[SOURCE INFORMATION Boundary: Start]

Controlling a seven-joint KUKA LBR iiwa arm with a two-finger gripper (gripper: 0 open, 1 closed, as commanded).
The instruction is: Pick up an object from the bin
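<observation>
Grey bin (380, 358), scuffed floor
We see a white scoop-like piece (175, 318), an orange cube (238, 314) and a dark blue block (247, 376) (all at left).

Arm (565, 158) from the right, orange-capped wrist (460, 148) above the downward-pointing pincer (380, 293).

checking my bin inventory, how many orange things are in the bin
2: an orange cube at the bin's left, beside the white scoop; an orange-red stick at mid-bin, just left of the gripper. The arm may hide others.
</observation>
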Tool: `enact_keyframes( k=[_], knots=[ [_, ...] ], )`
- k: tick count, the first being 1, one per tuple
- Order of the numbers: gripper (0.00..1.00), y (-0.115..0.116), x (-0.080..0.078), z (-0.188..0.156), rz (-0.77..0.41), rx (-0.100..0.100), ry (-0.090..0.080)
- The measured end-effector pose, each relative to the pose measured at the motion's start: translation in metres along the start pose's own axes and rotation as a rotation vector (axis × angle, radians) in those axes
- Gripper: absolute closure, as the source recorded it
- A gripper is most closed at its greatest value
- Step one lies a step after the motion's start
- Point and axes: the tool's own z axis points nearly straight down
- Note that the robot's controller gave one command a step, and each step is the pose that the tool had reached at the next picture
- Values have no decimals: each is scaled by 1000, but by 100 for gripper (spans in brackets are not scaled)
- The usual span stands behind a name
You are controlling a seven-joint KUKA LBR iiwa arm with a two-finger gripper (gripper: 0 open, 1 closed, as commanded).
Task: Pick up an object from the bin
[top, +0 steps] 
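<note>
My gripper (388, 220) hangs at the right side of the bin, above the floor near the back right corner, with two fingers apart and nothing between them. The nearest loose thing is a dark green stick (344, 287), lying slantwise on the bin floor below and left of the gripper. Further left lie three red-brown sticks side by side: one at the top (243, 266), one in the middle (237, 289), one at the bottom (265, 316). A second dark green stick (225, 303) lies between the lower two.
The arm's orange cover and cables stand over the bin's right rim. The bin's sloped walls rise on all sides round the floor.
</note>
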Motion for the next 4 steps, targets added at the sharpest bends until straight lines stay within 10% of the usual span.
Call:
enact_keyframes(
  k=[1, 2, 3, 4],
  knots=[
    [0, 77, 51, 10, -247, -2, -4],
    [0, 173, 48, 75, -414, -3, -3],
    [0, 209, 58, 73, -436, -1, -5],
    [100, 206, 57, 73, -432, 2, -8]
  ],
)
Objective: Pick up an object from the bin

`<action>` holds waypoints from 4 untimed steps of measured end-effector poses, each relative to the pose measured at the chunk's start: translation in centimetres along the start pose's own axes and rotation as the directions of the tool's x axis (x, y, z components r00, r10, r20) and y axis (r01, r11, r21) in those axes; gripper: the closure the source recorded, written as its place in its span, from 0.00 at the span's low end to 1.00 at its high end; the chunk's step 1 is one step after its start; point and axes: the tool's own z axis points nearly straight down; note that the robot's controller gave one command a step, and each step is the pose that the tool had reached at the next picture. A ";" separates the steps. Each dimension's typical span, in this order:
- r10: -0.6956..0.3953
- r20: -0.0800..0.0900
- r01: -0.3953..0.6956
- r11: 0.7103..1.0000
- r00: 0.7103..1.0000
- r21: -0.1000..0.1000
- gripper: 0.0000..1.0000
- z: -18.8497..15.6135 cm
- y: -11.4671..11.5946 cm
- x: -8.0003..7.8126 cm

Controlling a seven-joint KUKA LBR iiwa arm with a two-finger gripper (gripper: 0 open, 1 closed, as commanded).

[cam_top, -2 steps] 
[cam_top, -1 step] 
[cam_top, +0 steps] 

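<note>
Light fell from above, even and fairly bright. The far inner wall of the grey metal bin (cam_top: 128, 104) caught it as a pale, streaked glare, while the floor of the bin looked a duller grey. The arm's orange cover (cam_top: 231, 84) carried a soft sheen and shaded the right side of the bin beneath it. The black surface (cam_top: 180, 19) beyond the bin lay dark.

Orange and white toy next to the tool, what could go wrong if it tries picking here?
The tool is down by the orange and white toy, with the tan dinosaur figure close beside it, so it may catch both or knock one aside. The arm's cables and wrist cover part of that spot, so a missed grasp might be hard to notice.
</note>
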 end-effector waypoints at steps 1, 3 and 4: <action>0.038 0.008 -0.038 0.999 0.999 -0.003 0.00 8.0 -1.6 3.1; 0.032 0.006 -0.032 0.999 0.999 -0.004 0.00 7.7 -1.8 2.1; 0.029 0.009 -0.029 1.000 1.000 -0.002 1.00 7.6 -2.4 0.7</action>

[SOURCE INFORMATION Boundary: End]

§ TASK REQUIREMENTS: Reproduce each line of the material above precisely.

§ COMPLETED TASK:
Controlling a seven-joint KUKA LBR iiwa arm with a two-finger gripper (gripper: 0 open, 1 closed, as commanded).
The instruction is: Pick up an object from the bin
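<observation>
Grey bin (380, 358), scuffed floor
We see a white scoop-like piece (175, 318), an orange cube (238, 314) and a dark blue block (247, 376) (all at left).

Arm (565, 158) from the right, orange-capped wrist (460, 148) above the downward-pointing pincer (380, 293).

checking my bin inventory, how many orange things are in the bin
2: an orange cube at the bin's left, beside the white scoop; an orange-red stick at mid-bin, just left of the gripper. The arm may hide others.
</observation>
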Tool: `enact_keyframes( k=[_], knots=[ [_, ...] ], )`
- k: tick count, the first being 1, one per tuple
- Order of the numbers: gripper (0.00..1.00), y (-0.115..0.116), x (-0.080..0.078), z (-0.188..0.156), rz (-0.77..0.41), rx (-0.100..0.100), ry (-0.090..0.080)
- The measured end-effector pose, each relative to the pose measured at the motion's start: translation in metres along the start pose's own axes and rotation as a rotation vector (axis × angle, radians) in those axes
- Gripper: absolute closure, as the source recorded it
- A gripper is most closed at its greatest value
- Step one lies a step after the motion's start
- Point and axes: the tool's own z axis points nearly straight down
- Note that the robot's controller gave one command a step, and each step is the pose that the tool had reached at the next picture
- Values have no decimals: each is scaled by 1000, but by 100 for gripper (spans in brackets are not scaled)
- The usual span stands behind a name
You are controlling a seven-joint KUKA LBR iiwa arm with a two-finger gripper (gripper: 0 open, 1 closed, as commanded).
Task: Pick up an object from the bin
[top, +0 steps] 
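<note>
My gripper (388, 220) hangs at the right side of the bin, above the floor near the back right corner, with two fingers apart and nothing between them. The nearest loose thing is a dark green stick (344, 287), lying slantwise on the bin floor below and left of the gripper. Further left lie three red-brown sticks side by side: one at the top (243, 266), one in the middle (237, 289), one at the bottom (265, 316). A second dark green stick (225, 303) lies between the lower two.
The arm's orange cover and cables stand over the bin's right rim. The bin's sloped walls rise on all sides round the floor.
</note>
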Motion for the next 4 steps, targets added at the sharpest bends until straight lines stay within 10% of the usual span.
Call:
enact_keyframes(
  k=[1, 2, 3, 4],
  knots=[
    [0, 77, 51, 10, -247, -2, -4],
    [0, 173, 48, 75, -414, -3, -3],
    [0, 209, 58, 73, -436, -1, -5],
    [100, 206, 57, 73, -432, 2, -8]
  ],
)
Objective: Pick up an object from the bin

`<action>` holds waypoints from 4 untimed steps of measured end-effector poses, each relative to the pose measured at the chunk's start: translation in centimetres along the start pose's own axes and rotation as the directions of the tool's x axis (x, y, z components r00, r10, r20) and y axis (r01, r11, r21) in those axes; gripper: the closure the source recorded, written as its place in its span, from 0.00 at the span's low end to 1.00 at its high end; the chunk's step 1 is one step after its start; point and axes: the tool's own z axis points nearly straight down; note that the robot's controller gave one command a step, and each step is the pose that the tool had reached at the next picture. A ";" separates the steps. Each dimension's typical span, in this order:
- r10: -0.6956..0.3953
- r20: -0.0800..0.0900
- r01: -0.3953..0.6956
- r11: 0.7103..1.0000
- r00: 0.7103..1.0000
- r21: -0.1000..0.1000
- gripper: 0.0000..1.0000
- z: -18.8497..15.6135 cm
- y: -11.4671..11.5946 cm
- x: -8.0003..7.8126 cm

Controlling a seven-joint KUKA LBR iiwa arm with a two-finger gripper (gripper: 0 open, 1 closed, as commanded).

[cam_top, -2 steps] 
[cam_top, -1 step] 
[cam_top, +0 steps] 

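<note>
Light fell from above, even and fairly bright. The far inner wall of the grey metal bin (cam_top: 128, 104) caught it as a pale, streaked glare, while the floor of the bin looked a duller grey. The arm's orange cover (cam_top: 231, 84) carried a soft sheen and shaded the right side of the bin beneath it. The black surface (cam_top: 180, 19) beyond the bin lay dark.

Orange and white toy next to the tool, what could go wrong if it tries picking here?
The tool is down by the orange and white toy, with the tan dinosaur figure close beside it, so it may catch both or knock one aside. The arm's cables and wrist cover part of that spot, so a missed grasp might be hard to notice.
</note>
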 end-effector waypoints at steps 1, 3 and 4: <action>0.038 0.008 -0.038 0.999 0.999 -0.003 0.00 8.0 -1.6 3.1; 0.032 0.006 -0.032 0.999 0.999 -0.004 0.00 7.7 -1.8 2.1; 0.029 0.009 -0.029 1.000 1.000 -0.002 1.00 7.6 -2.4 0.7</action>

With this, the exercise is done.